Inflammatory Bowel Disease:
- Both diseases are characterized by chronic inflammation of the intestine with periods of remission interspersed with periods of exacerbation. The cause is unknown and there is no
cure.
- Crohn’s Disease: inflammation involves all layers of the bowel wall. It can occur anywhere in the GI tract from the mouth to the anus, but occurs most commonly in the terminal ileum and colon. It has a classic “cobblestone” appearance. Microscopic leaks can lead to peritonitis. Fistulas can develop between bowel and bladder or bowel and vagina. UTI’s are usually the 1st sign of bowel/bladder fistulas. Healthy tissue is interspersed with inflamed tissue. Rectal bleeding sometimes occurs. Diarrhea and colicky abdominal pain are common. A mass is sometimes felt in the right iliac fossa.
- Ulcerative Colitis: This usually starts in the rectum and moves in a continual fashion toward the cecum. It is a disease of the colon and rectum. This spreads in a continuous pattern, and occurs in the mucosal layer, so fistulas and abscesses are rare. Water and electrolytes are absorbed thru healthy mucosal epithelium, so absorption is difficult thru inflamed mucosa. Diarrhea and fluid/electrolyte loss is a characteristic feature of damage. Abdominal pain and rectal bleeding are primary symptoms. 4-5 stools per day are characteristic.
- Recommended nutritional therapy: High-calorie, high-vitamin, high-protein, low-residue diet.
Peptic Ulcer Disease:
- PUD is characterized by erosion of the GI mucosa resulting from the digestive action of HCl acid and pepsin. Almost always, it is located in the gastric or duodenal area. It causes a burning pain typically 1-3 hours after eating.

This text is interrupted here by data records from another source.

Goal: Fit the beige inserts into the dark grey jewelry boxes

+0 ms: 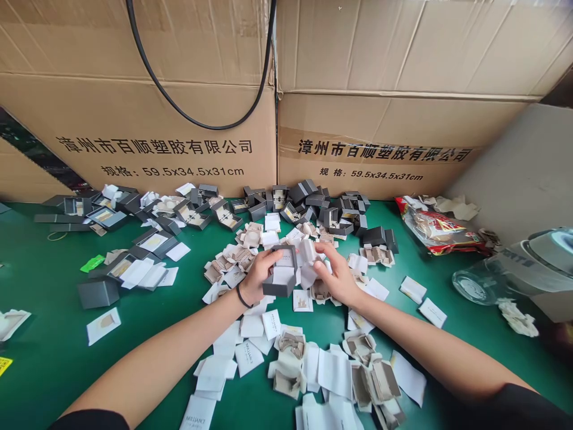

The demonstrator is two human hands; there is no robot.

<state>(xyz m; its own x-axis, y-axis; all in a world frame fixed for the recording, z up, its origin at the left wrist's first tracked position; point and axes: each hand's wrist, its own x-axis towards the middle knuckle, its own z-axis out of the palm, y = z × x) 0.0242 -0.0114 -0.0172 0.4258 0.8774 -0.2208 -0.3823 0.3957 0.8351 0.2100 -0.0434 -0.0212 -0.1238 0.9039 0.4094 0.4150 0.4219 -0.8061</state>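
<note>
My left hand (256,278) grips a small dark grey jewellery box (281,288), which is open and shows a white lining. Just right of it, my right hand (338,276) pinches a folded white card insert (307,252) between thumb and fingers. The insert is beside the box; whether they touch, I cannot tell. Below and around both hands lie many loose white and grey-brown folded inserts (290,343). Printed white cards (249,357) lie among them.
Dark grey boxes (304,194), several open, line the back against large cardboard cartons (179,119). A clear plastic bottle (505,272) lies at the right near a red snack bag (441,230). A black cable (210,126) hangs above. The table (147,334) is green.
</note>
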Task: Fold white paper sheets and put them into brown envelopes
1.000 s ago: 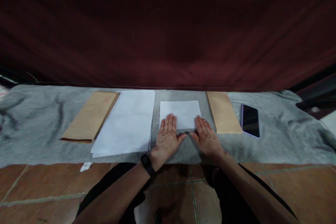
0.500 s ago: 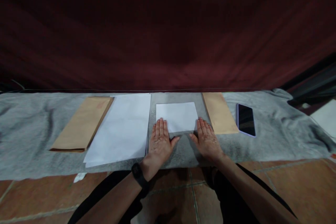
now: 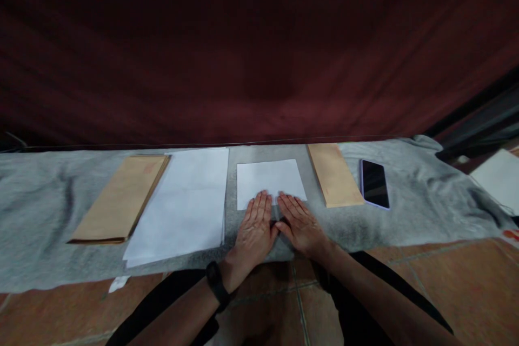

- “H. pylori play a key role in the development of most peptic ulcers…Treatment usually involves antibiotics and acid-suppressing medications. Special diets and stress-reduction techniques are no longer typically recommended because they do not reduce acid secretion. However, people with ulcers should avoid specific foods they identify as causing them discomfort.”
- Smoking has an irritating effect on the mucosa and should be eliminated. Aspirin and other NSAIDs should also be discontinued.
- 6 small meals a day is recommended. Alcohol and caffeine are irritating, as well as foods high in roughage like raw fruit, salads, and veggies.
Gastric Ulcers: less common than duodenal, occur in the lesser curvature of the stomach, burning in high left epigastrium and back and upper abdomen, pain 1-2 hrs after a meal, aggravation or discomfort with food, more common in persons of lower socioeconomic status, increased with smoking, drug use, and alcohol use.
Duodenal Ulcers: usually penetrating in 1-2 cm of duodenum, associated with psychologic stress and other diseases, burning, cramping, pressure-like pain across mid-epigastrium and upper abdomen, pain 2-4 hrs after meals, midmorning, mid-afternoon, middle of night, pain relief with antacids and food.